# DIRECTIONS FOR THIS TASK
Search the entries for the word "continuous" and report each line that has it.

# RECORDS PROVIDED
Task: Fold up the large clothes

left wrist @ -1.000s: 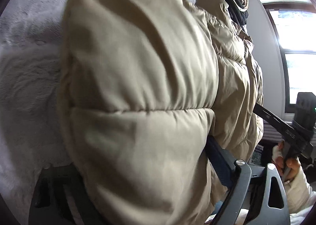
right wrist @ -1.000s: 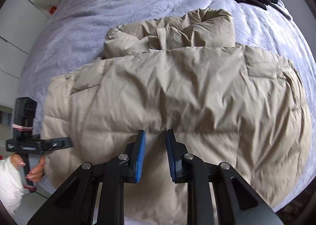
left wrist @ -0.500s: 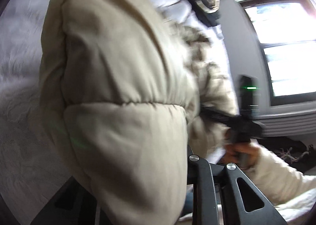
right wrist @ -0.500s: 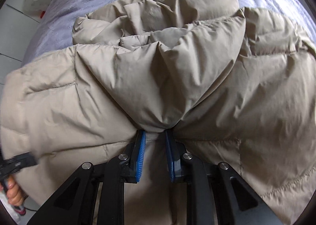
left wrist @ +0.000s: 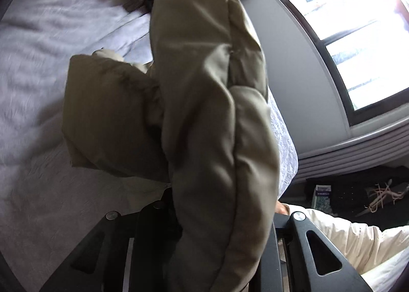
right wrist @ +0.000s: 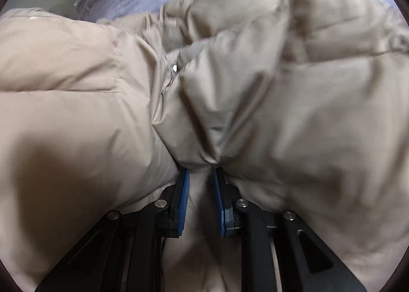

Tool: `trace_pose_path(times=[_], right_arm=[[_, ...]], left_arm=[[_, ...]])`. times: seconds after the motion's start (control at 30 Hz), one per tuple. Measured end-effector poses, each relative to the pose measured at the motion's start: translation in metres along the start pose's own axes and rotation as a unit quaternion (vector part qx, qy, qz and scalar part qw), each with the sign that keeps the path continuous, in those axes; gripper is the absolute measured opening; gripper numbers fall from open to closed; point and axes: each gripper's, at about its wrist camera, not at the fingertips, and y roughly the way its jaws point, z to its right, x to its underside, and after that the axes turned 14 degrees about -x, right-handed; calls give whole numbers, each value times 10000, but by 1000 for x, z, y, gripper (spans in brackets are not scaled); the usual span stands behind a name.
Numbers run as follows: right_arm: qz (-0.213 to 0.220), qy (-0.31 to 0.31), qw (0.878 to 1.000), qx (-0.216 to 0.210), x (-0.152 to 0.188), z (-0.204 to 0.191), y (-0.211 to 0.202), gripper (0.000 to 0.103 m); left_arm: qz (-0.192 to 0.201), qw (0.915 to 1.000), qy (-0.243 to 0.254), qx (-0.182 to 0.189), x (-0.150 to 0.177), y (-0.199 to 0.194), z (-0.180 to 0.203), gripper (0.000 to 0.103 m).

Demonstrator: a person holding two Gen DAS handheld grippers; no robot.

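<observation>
While pinching the puffer jacket (right wrist: 281, 112), right claw (right wrist: 200, 176) narrow, left claw (left wrist: 217, 228) likewise pinching.

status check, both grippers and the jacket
Left gripper shut on jacket, hem lifted. Right gripper shut on jacket too. Bed ahead unobstructed.

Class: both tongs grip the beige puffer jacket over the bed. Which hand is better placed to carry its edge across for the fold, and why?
Probably left. The left tongs hold the puffer jacket hanging clear above the bed; the right tongs pinch a bunched fold low in the jacket's bulk.
</observation>
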Motion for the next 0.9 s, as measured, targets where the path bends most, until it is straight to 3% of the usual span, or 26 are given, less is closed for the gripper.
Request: trace_pose_path(times=[0.23, 0.47, 0.6, 0.67, 0.7, 0.73, 0.83, 0.9], right_arm=[[475, 188, 9986, -161, 7, 50, -100, 22], [886, 744, 9932, -108, 24, 112, -159, 22], [1081, 977, 9889, -285, 37, 145, -195, 24], [1120, 993, 9882, -323, 41, 149, -203, 44], [1150, 992, 9878, -336, 45, 154, -210, 60], [1183, 962, 9874, -414, 50, 156, -217, 62], [1143, 843, 9871, -744, 62, 153, -227, 65], [1064, 629, 9869, -1034, 73, 146, -237, 76]], left_arm=[[-222, 9966, 534, -582, -19, 31, 81, 26], [-538, 9927, 807, -716, -33, 107, 135, 29], [-844, 9927, 774, -378, -37, 140, 138, 44], [-1000, 9926, 683, 37, -42, 151, 138, 64], [-1098, 9920, 577, 247, -44, 158, 136, 68], [-1193, 9909, 429, 449, -47, 165, 134, 74], [-1423, 9857, -62, 902, -54, 180, 121, 80], [-1529, 9816, -315, 1102, -62, 189, 116, 80]])
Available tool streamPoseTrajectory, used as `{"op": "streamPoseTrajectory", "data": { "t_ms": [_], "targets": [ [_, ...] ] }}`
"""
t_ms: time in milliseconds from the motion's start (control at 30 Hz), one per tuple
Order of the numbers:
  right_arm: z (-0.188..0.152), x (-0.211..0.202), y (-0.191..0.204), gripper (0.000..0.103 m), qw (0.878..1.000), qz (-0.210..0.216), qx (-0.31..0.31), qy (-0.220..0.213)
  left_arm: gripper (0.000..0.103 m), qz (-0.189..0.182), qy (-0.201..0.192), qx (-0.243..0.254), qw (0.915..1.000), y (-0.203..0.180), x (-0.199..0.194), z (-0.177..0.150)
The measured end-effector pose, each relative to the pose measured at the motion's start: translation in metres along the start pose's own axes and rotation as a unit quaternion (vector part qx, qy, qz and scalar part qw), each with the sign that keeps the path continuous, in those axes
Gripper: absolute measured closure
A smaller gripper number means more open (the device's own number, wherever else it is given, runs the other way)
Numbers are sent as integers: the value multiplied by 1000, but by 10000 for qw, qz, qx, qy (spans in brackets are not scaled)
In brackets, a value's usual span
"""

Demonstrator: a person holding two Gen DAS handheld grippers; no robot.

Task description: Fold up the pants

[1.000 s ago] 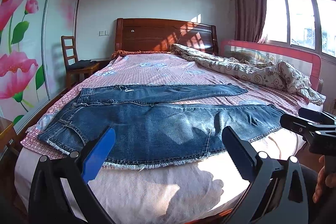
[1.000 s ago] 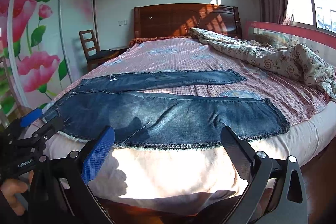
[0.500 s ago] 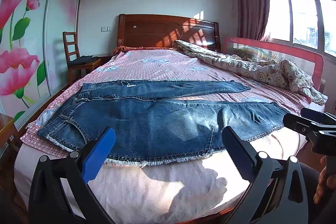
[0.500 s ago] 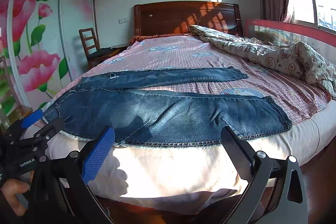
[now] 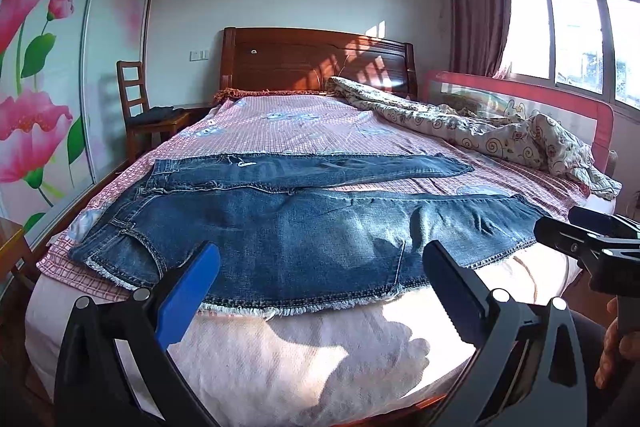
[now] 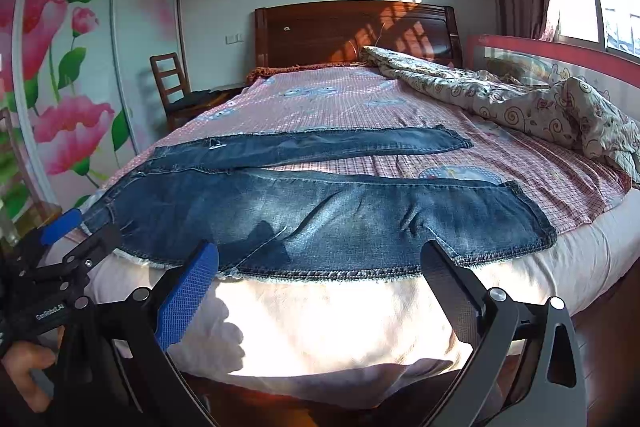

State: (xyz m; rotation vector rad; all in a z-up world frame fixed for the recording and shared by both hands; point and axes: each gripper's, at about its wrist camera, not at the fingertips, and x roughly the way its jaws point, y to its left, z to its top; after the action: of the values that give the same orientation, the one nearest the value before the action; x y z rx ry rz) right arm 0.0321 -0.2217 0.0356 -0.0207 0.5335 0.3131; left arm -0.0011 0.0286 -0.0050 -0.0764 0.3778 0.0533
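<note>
Your hands sit mostly out of frame. Jeans (image 5: 304, 239): spread flat across the bed (image 5: 320, 343), legs apart. Left gripper (image 5: 320, 291) and right gripper (image 6: 320, 291): both spread wide, empty.

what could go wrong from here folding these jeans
The jeans lie flat with their near frayed edge close to the foot of the bed; a careless pull might drag them off. Both the left gripper and right gripper are open and hold nothing, so a shallow pinch could catch one layer only. The legs are splayed apart, so a fold may land crooked.
</note>
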Motion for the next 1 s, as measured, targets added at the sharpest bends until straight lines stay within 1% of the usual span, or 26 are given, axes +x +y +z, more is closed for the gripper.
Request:
{"op": "streamPoseTrajectory", "data": {
  "t_ms": [133, 333, 467, 567, 633, 833, 1000],
  "targets": [
    [0, -1, 0, 3, 10000, 7, -6, -17, 2, -79, 9, 75, 9999, -4, -1, 1],
    [0, 0, 1, 3, 10000, 14, -28, 16, 2, -290, -189, 462, 9983, -22, -8, 3],
    [0, -1, 0, 3, 10000, 18, 52, 16, 2, -432, -141, 573, 9973, -29, -8, 4],
    [0, -1, -2, 3, 9999, 26, 97, 38, 2, -433, -128, 598, 9972, -31, -8, 4],
    [0, -1, -2, 3, 9999, 30, 92, 30, 2, -441, -187, 554, 9973, -32, -10, 3],
    [0, -2, 0, 3, 10000, 18, 39, 14, 2, -365, -6, 599, 9975, -30, -6, 4],
    [0, -1, 0, 3, 10000, 2, 8, 25, 2, -320, 5, 551, 9980, -27, -5, 4]
  ]
}}
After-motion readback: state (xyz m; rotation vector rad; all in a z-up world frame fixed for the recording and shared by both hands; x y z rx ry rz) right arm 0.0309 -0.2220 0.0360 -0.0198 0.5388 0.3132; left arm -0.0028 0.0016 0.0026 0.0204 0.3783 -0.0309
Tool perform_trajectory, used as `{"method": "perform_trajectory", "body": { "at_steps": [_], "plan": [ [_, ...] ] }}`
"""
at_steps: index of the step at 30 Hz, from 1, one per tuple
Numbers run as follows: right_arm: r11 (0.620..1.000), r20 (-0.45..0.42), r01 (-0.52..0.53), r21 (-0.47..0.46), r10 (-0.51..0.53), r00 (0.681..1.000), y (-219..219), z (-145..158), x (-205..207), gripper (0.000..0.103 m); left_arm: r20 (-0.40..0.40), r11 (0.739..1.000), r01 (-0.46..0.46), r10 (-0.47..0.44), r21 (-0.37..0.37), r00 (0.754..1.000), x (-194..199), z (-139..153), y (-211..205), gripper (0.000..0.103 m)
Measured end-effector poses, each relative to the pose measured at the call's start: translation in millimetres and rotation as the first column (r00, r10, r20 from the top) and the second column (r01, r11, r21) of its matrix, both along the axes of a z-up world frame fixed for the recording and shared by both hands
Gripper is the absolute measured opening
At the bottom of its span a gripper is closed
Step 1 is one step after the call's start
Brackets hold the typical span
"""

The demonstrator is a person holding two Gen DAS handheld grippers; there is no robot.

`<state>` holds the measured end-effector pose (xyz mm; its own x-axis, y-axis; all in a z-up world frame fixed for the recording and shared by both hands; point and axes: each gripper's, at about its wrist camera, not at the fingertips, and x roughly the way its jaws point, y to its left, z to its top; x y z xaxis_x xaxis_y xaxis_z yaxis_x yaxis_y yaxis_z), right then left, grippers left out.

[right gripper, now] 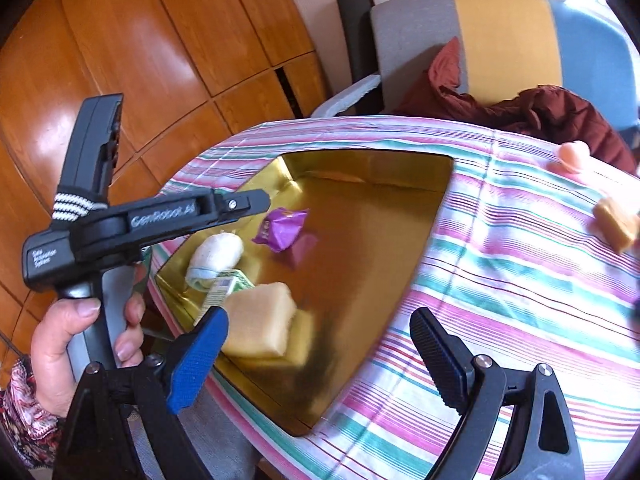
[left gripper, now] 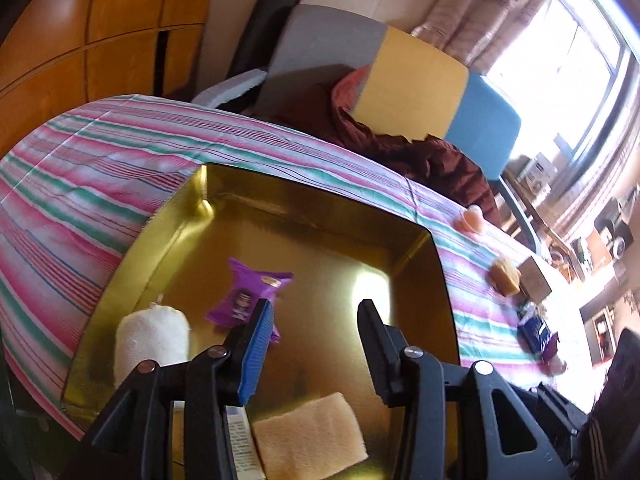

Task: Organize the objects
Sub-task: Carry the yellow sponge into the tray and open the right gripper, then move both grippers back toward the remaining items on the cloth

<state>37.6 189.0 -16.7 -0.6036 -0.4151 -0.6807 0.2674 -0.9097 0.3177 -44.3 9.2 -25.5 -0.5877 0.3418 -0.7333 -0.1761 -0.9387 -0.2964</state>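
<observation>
A gold tray (left gripper: pixel 172 216) (right gripper: pixel 400 168) sits on the striped tablecloth. In it lie a purple packet (left gripper: pixel 244 300) (right gripper: pixel 282 228), a white gauze roll (left gripper: pixel 152 340) (right gripper: pixel 218 254), a yellow sponge (left gripper: pixel 312 436) (right gripper: pixel 260 320) and a green-labelled tube (right gripper: pixel 226 284). My left gripper (left gripper: pixel 316 312) is open and empty above the tray, just right of the purple packet; it also shows in the right wrist view (right gripper: pixel 256 200), held by a hand. My right gripper (right gripper: pixel 320 332) is open and empty over the tray's near right edge.
On the cloth right of the tray lie a peach piece (left gripper: pixel 472 218) (right gripper: pixel 574 156), a tan sponge block (left gripper: pixel 506 276) (right gripper: pixel 616 222) and a dark blue packet (left gripper: pixel 534 330). A chair with a maroon garment (left gripper: pixel 420 156) stands behind the table. A wooden cabinet (right gripper: pixel 140 60) is at the left.
</observation>
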Motion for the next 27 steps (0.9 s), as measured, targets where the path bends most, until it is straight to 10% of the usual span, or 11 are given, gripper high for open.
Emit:
{"method": "perform_trajectory", "body": {
  "at_steps": [14,27],
  "plan": [
    [0.966,0.035,0.208,0.154,-0.216,0.976,111,-5,21,0.093,-0.045,0.965,0.258,-0.259,-0.038,0.965,43,7,74,0.044],
    [0.849,0.035,0.508,0.144,-0.518,0.855,270,10,5,0.093,-0.052,0.879,0.470,-0.475,-0.074,0.879,85,7,144,0.044]
  ]
}}
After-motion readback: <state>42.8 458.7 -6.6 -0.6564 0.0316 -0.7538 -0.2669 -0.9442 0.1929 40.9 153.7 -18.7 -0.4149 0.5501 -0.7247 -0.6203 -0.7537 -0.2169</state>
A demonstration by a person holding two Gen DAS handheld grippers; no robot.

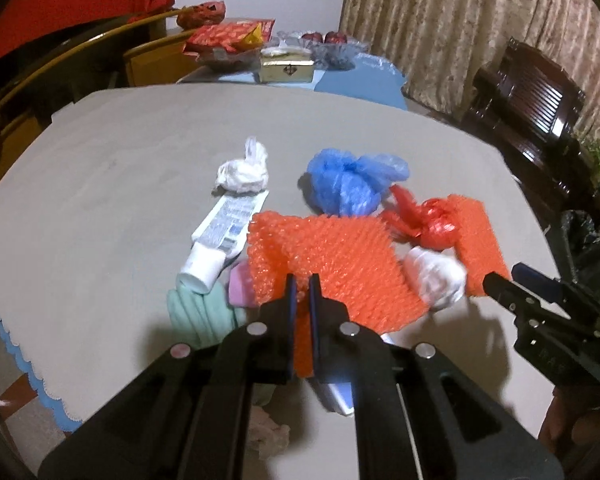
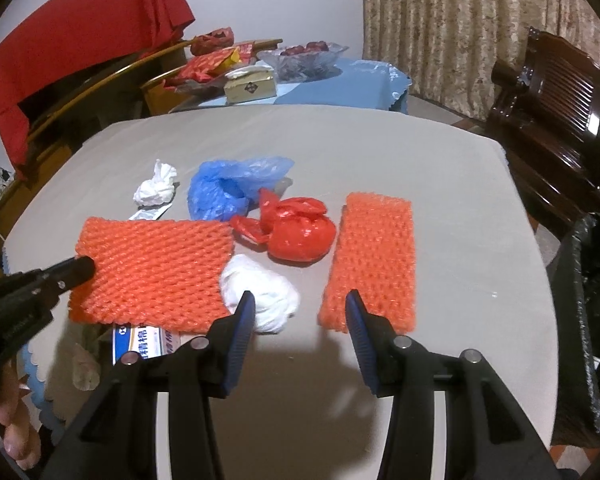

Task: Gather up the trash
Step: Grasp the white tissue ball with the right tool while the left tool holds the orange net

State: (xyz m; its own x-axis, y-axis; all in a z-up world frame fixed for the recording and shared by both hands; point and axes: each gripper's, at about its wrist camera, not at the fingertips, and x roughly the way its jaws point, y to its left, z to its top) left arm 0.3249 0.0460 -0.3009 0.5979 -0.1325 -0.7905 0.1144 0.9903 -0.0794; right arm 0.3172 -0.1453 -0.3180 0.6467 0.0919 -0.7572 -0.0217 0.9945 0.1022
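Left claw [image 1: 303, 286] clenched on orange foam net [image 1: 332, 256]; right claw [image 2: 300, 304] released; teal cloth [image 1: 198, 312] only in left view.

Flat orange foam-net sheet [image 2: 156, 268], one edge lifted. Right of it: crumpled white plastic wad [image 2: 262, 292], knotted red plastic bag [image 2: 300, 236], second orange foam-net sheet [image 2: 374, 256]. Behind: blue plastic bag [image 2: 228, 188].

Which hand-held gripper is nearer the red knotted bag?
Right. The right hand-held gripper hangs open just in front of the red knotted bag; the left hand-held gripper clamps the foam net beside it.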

# FINISHED EXERCISE
Tool: `trace_pose_path(times=[_], right_arm=[[_, ...]], left_arm=[[_, ...]])`. times: seconds after the motion's start (control at 30 Hz), one per tuple. Measured end-effector poses, each relative to the pose measured at the motion's start: translation in metres along the start pose's own axes and rotation as a unit quaternion (vector part qx, qy, qz and scalar part qw), each with the sign that keeps the path continuous, in those axes; gripper is the absolute measured opening; gripper numbers fall from open to closed; point and axes: each gripper's, at about its wrist camera, not at the fingertips, and y roughly the way its jaws point, z to its right, x to its underside, and after that the axes turned 14 degrees about -x, right-handed; calls give whole numbers, each value times 10000, but by 1000 for x, z, y, gripper (spans in brackets are not scaled); the usual span stands behind a name.
The measured end-effector pose, each relative to the pose measured at the motion's start: translation in metres along the start pose's own axes and rotation as a unit quaternion (vector part qx, qy, qz and scalar part qw), each with the sign that keeps the path continuous, in those axes

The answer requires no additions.